Aim of the exercise
Each line of the listing that contains the word "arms" is to be copied.

───── Available data ─────

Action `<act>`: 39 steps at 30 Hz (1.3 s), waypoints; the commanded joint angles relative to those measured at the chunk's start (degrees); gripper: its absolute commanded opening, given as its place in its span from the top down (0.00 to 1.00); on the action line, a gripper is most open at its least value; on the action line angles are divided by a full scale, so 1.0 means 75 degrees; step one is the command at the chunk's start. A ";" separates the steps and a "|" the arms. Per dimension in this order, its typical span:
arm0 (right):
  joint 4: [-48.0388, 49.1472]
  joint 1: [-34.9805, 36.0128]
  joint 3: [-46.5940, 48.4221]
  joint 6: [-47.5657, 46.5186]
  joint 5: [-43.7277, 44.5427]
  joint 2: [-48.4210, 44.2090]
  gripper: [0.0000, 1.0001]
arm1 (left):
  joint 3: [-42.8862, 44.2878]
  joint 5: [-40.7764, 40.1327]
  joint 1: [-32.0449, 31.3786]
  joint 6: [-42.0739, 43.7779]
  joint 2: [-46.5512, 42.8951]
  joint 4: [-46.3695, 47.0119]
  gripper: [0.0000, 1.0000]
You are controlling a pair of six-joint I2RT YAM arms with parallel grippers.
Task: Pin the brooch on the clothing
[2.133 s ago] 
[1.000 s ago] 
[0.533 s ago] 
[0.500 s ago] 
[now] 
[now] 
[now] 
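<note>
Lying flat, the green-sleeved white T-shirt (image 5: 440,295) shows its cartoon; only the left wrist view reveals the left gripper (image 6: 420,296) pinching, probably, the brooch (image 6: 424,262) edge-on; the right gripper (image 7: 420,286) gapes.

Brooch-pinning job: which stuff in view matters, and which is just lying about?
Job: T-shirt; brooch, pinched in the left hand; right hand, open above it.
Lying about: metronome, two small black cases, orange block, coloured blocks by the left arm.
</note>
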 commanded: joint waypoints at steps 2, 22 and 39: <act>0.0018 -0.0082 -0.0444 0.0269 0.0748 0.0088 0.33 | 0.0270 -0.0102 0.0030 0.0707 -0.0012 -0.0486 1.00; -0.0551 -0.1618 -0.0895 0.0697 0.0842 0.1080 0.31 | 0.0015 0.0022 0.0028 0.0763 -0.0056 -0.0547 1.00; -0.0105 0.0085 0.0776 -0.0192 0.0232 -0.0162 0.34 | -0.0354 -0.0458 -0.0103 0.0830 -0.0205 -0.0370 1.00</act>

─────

The completed task
Action `<act>`: 39 steps at 30 Hz (1.3 s), waypoints; the commanded joint angles relative to those measured at the chunk's start (degrees); gripper: its absolute commanded opening, given as its place in its span from the top down (0.00 to 1.00); on the action line, a gripper is most open at its least value; on the action line angles are divided by a full scale, so 1.0 means 75 degrees; step one is the command at the chunk's start. A ";" separates the steps and a "|" the arms. Per dimension in this order, its typical span:
You are controlling a pair of six-joint I2RT YAM arms with parallel grippers.

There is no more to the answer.